Since last year, I’ve been dealing with multiple distributed systems and suffering from a lack of structured understanding of how it all work under the hood. This post aims to break the subject down into small parts and aggregate multiple sources and links I found useful. It covers mostly distributed data storage systems but some concepts may be applied to other types of systems.

Disclaimer

I'm not an expert in distributed systems. This blog post reflects my current understanding of the subject. If you find any mistakes, you're welcome to leave comments.

What a distributed system is

A distributed system is a software working on multiple computers/VMs/containers (further in this article I’ll call all of this a node) and communicating with each other via network interfaces. It helps solving scalability and reliability problems by using the following techniques:

Data replication is copying of data to multiple nodes.
Data partitioning is when data is divided into N parts and processed separately on several nodes.

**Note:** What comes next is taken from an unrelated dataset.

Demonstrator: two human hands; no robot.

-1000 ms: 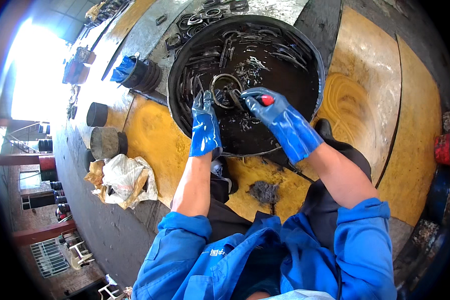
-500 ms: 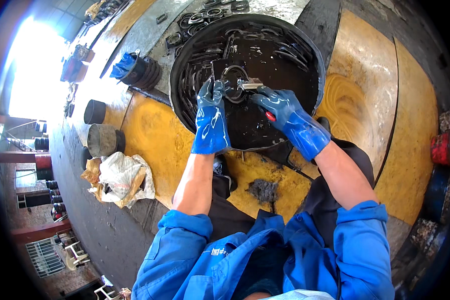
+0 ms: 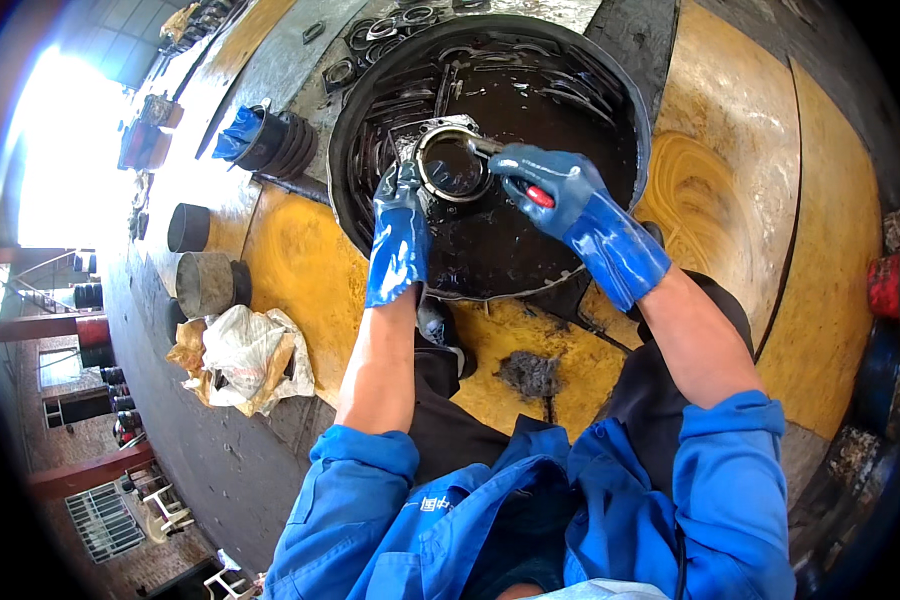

Let’s dive into this more deeper:

Physical factors
Time and Order
CAP
Consistency
Replication
- Synchronicity
- Node relationship
  - Master/Slave (single copy)
  - Multi-master
Consensus
Partitioning
- Horizontal partitioning
Links

##Problems

There are two different worlds - theoretical model and practical experience. They both don’t meet each other in most cases because these models describe a perfect environment, but there is an infinite number of problems that can cause a divergence.

Physical factors

All nodes are connected to each other via the network and due to the many factors, this doesn’t provide strong guarantees of data transferring and accessibility. Fallacies of distributed computing explains it as follows: Network is not reliable. Packages may be lost, reordered, or received multiple times, with different non-zero delays and limited throughput of the network. Moreover, the topology of the network is not constant - it can be changed at any time intentionally or accidentally due to network failures, also nodes can crash or be rebooted.

Time and Order

When we have a sequence of events occurred in a distributed system, it’s important to know in what order they came. We can’t rely on physical clocks because it’s always not perfectly synchronized. That’s why people came up with logical clocks.

Logical clocks are not about actual time, it’s about an order of events, it’s also called a partial ordering. In this model, all events are connected by happens-before relation. There are two implementations of this model:

Lamport timestamps
Vector Clocks

Here is a more formal description of this concept.

CAP

All problems described in previous two sections can be combined in one model called The CAP theorem. It defines the relation between three properties:

Consistency, guarantees that all nodes will see the same data representation;
Availability, guarantees the fastest availability of the data ignoring its accuracy;
Partition tolerance, the system survives network failures.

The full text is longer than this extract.